WORK TASK: Look through the records below for the line holding "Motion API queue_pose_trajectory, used". Write it out exactly, with each following line through the line holding "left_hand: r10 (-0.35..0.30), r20".

PROVIDED MATERIAL:
--------------------------------------------------
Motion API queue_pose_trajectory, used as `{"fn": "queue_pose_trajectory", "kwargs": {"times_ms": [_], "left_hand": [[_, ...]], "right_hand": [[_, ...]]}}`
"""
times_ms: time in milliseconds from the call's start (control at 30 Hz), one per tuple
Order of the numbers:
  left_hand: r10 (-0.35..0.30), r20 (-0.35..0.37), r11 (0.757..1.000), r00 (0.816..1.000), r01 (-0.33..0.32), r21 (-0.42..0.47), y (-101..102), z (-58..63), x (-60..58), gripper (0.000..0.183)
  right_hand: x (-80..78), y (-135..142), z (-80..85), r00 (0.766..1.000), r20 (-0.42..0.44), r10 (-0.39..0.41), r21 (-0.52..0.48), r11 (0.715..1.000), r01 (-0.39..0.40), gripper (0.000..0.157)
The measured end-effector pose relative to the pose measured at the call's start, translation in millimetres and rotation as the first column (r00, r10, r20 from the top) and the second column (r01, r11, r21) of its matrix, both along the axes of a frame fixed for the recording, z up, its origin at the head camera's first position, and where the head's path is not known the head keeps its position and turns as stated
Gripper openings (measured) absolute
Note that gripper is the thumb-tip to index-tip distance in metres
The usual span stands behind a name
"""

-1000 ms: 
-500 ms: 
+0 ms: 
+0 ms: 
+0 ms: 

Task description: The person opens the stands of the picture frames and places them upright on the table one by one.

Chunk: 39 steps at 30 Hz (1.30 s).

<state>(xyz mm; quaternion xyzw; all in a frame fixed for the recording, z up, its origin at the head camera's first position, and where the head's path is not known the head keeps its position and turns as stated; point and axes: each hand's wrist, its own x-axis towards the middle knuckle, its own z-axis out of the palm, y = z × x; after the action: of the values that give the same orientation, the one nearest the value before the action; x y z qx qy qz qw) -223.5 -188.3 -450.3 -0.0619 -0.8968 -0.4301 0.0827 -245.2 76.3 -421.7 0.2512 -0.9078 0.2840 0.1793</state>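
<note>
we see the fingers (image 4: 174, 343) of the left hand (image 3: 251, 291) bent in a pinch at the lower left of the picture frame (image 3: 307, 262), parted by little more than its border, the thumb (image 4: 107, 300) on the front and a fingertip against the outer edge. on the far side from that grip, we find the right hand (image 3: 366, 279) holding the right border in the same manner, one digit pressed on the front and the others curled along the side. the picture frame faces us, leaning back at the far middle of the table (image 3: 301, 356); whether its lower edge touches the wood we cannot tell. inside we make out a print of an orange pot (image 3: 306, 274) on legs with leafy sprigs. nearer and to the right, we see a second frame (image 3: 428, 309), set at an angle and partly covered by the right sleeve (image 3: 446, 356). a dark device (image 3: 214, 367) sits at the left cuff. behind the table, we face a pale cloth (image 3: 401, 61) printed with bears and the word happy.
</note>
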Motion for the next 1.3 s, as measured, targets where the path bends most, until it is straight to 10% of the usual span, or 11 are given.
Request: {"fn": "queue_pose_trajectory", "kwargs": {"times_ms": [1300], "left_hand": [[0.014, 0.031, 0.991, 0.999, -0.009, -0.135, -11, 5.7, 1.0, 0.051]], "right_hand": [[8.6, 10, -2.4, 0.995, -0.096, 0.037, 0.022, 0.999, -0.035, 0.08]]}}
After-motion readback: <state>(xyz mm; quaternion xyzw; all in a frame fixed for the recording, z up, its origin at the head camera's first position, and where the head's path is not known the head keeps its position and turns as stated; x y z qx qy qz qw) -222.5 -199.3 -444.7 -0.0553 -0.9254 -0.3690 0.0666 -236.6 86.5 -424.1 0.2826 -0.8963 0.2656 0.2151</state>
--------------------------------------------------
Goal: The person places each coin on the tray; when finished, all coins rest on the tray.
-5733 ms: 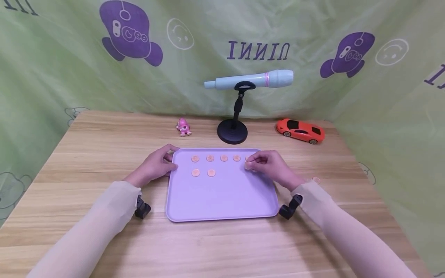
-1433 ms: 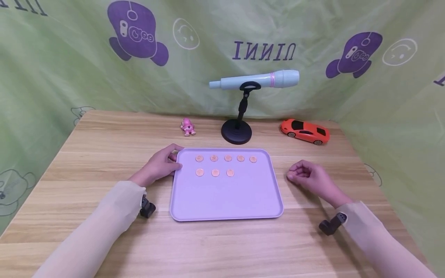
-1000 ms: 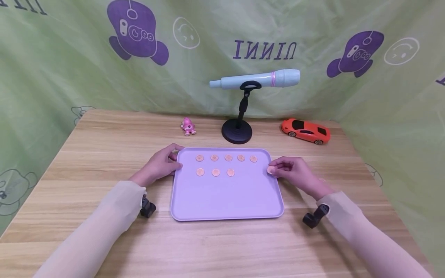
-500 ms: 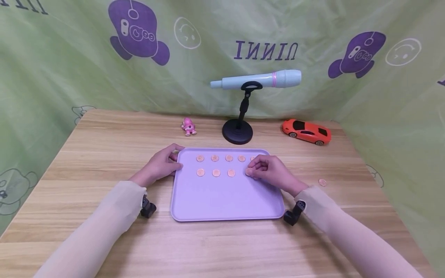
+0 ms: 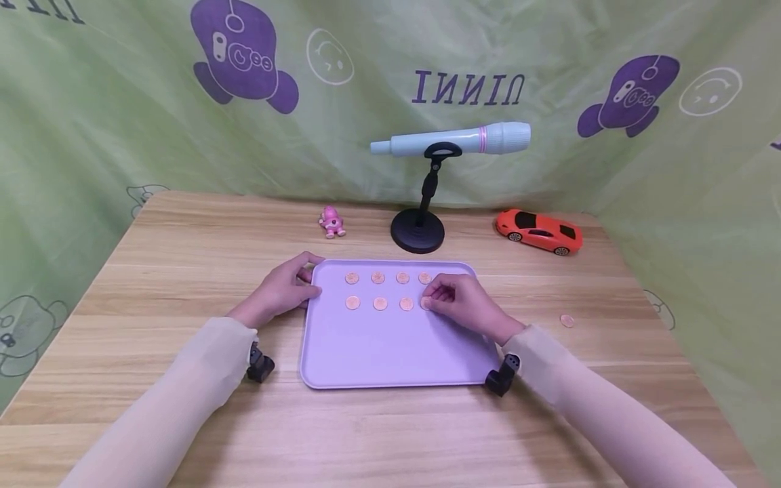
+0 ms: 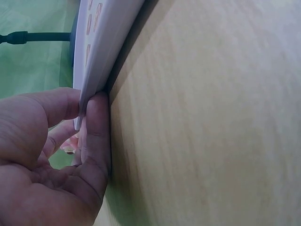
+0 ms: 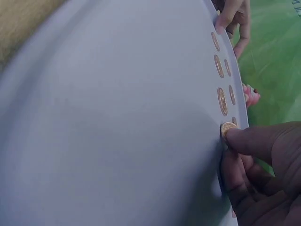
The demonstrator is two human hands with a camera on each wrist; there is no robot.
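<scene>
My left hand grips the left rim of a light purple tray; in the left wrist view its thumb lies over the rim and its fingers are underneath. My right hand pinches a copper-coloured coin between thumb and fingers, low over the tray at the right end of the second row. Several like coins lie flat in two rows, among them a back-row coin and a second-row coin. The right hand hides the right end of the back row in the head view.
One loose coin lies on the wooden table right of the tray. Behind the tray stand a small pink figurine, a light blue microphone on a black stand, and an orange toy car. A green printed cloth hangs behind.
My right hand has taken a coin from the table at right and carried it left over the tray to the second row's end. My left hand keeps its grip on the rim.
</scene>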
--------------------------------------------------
SOLUTION FOR THIS PROBLEM:
Motion API queue_pose_trajectory, used as `{"fn": "queue_pose_trajectory", "kwargs": {"times_ms": [_], "left_hand": [[_, ...]], "right_hand": [[_, ...]]}}`
"""
times_ms: time in milliseconds from the call's start (control at 30 Hz), one per tuple
Order of the numbers:
  left_hand: r10 (-0.35..0.30), r20 (-0.35..0.37), r11 (0.757..1.000), r00 (0.816..1.000), r01 (-0.33..0.32), r21 (-0.42..0.47), y (-101..102), z (-58..63), x (-60..58), gripper (0.000..0.183)

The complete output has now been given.